**Work item:**
The entire set of lines below should be copied exactly.

**Data segment:**

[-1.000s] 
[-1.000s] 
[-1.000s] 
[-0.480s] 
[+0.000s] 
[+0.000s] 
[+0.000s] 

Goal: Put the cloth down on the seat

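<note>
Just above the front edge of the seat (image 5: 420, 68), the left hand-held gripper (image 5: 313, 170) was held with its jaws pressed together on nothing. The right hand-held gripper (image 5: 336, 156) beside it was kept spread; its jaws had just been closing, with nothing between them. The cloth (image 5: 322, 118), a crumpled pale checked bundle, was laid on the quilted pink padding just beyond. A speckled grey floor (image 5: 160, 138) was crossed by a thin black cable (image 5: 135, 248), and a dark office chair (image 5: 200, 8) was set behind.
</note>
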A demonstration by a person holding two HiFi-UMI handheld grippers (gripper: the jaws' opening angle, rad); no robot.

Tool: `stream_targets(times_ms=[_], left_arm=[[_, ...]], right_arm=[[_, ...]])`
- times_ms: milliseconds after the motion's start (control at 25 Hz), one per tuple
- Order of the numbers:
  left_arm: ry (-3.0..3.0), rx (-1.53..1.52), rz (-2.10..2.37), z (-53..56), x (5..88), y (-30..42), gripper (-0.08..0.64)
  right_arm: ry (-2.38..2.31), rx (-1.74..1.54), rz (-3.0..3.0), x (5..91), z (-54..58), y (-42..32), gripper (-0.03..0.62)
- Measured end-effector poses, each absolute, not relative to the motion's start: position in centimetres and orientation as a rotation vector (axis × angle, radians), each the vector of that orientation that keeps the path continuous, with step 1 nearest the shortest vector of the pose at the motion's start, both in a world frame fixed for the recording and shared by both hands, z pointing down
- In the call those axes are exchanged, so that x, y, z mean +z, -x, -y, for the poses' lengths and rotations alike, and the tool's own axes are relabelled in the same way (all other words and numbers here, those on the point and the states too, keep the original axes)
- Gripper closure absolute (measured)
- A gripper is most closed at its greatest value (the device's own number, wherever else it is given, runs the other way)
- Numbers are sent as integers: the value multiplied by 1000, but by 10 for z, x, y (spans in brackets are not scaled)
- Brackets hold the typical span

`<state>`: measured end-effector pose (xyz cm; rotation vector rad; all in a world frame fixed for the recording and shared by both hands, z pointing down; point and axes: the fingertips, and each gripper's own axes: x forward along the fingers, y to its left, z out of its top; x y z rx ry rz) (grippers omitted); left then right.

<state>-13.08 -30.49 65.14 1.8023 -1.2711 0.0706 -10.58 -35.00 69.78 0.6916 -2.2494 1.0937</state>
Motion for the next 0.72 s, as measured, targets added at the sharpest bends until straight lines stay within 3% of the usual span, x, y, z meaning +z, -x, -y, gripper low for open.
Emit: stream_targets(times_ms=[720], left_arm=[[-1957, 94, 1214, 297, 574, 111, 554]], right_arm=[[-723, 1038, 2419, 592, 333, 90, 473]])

**Task solution:**
[-1.000s] 
[-1.000s] 
[-1.000s] 
[-0.480s] 
[+0.000s] 
[+0.000s] 
[+0.000s] 

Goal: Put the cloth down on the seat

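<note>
Just above the front edge of the seat (image 5: 420, 68), the left hand-held gripper (image 5: 313, 170) was held with its jaws pressed together on nothing. The right hand-held gripper (image 5: 336, 156) beside it was kept spread; its jaws had just been closing, with nothing between them. The cloth (image 5: 322, 118), a crumpled pale checked bundle, was laid on the quilted pink padding just beyond. A speckled grey floor (image 5: 160, 138) was crossed by a thin black cable (image 5: 135, 248), and a dark office chair (image 5: 200, 8) was set behind.
</note>
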A demonstration by a person holding two HiFi-UMI handheld grippers (gripper: the jaws' opening angle, rad); no robot.

Tool: `stream_targets(times_ms=[_], left_arm=[[_, ...]], right_arm=[[_, ...]])`
- times_ms: milliseconds after the motion's start (control at 25 Hz), one per tuple
- Order of the numbers:
  left_arm: ry (-3.0..3.0), rx (-1.53..1.52), rz (-2.10..2.37), z (-53..56), x (5..88), y (-30..42), gripper (-0.08..0.64)
  right_arm: ry (-2.38..2.31), rx (-1.74..1.54), rz (-3.0..3.0), x (5..91), z (-54..58), y (-42..32), gripper (-0.03..0.62)
- Measured end-effector poses, each absolute, not relative to the motion's start: position in centimetres and orientation as a rotation vector (axis × angle, radians), each the vector of that orientation that keeps the path continuous, with step 1 nearest the shortest vector of the pose at the motion's start, both in a world frame fixed for the recording and shared by both hands, z pointing down
- In the call those axes are exchanged, so that x, y, z mean +z, -x, -y, for the poses' lengths and rotations alike, and the tool's own axes are relabelled in the same way (all other words and numbers here, those on the point and the states too, keep the original axes)
- Gripper closure absolute (measured)
- A gripper is most closed at its greatest value (the device's own number, wherever else it is given, runs the other way)
- Numbers are sent as integers: the value multiplied by 1000, but by 10 for z, x, y (spans in brackets are not scaled)
- Brackets hold the typical span

`<state>`: measured end-effector pose (xyz cm; rotation vector rad; all in a world frame fixed for the recording and shared by both hands, z pointing down; point and axes: the fingertips, and each gripper's own axes: x forward along the fingers, y to its left, z out of its top; x y z rx ry rz) (grippers omitted); left then right.

<state>-13.08 -30.49 65.14 1.8023 -1.2711 0.0706 -10.58 -35.00 69.78 0.6916 -2.2494 1.0937</state>
Motion for the next 0.72 s, as measured, targets added at the sharpest bends until straight lines stay within 3% of the usual span, x, y, z meaning +z, -x, -y, gripper low for open.
Emit: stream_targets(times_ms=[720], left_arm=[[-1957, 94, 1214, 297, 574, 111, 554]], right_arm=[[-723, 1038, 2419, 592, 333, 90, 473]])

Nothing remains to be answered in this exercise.